Definition of a Tensor: Learn Physics Basics

[vikram_n]

I am still a physics novice and am learning new things everyday. I've been looking at tensors recently and I'm finding that I can't really understand what they are. Could someone explain in relatively simple words what the definition of a tensor is and why they are so significant? Also, what is the significance of Riemann's metric tensor, which I read about in Michio Kaku's Hyperspace. Examples would be greatly appreciated. Thanks!

 

[Mark M]

See this video:

http://www.youtube.com/watch?v=f5liqUk0ZTw

Take a look at this thread, where the OP asked a similar question. There are a variety of good explanations that you may find helpful.
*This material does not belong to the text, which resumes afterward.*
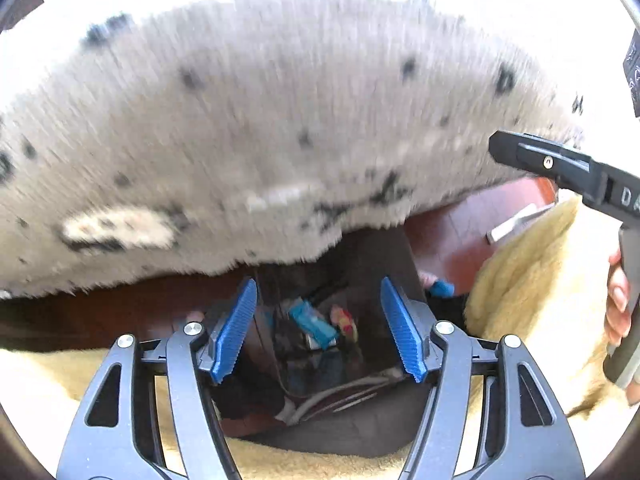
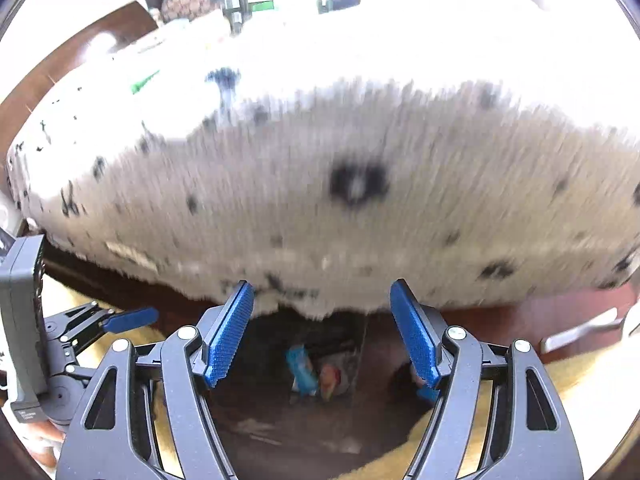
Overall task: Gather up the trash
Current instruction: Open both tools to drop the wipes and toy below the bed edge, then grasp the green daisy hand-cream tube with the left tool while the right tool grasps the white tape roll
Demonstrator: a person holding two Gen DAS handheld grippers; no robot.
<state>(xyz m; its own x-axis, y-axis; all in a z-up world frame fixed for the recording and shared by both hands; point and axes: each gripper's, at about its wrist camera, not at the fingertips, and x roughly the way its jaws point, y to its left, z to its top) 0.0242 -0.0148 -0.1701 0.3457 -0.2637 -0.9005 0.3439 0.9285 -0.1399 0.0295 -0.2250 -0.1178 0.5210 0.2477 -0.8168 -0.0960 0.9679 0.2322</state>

https://www.physicsforums.com/showthread.php?t=623124

Also, you're mixing together two different tensors - the Riemann curvature tensor and the metric tensor.

 

[vikram_n]

Yes, my mistake. I meant the Riemann curvature tensor.

 

[Muphrid]

What is a tensor? Really, there are two kinds of tensors. One kind of tensor is a linear operator that, for example, maps vectors to other vectors. Hence the matrices representing rotations, reflections, and the like are representations of such tensors.

The other kind of tensor represents a generalization of a vector. From the span of two vectors, you can build a plane. From three vectors, you can build a volume, and so on. Some tensors represent these objects.

For both kinds of tensors, there is a transformation law based on the idea that a change of coordinates should not change the tensor itself--new coordinates may change the components, but the overall object should remain unchanged. It is this common transformation law (of the components) that is why both types of tensors--the linear operators and the generalization of vectors--are typically lumped together.

 

[pmacias]

A tensor is a mathematical object that represents the relationship between different physical quantities in a given system. It is a multidimensional array of numbers that transforms in a specific way under coordinate transformations. Tensors are important in physics because they allow us to describe the behavior of physical systems in a precise and consistent manner.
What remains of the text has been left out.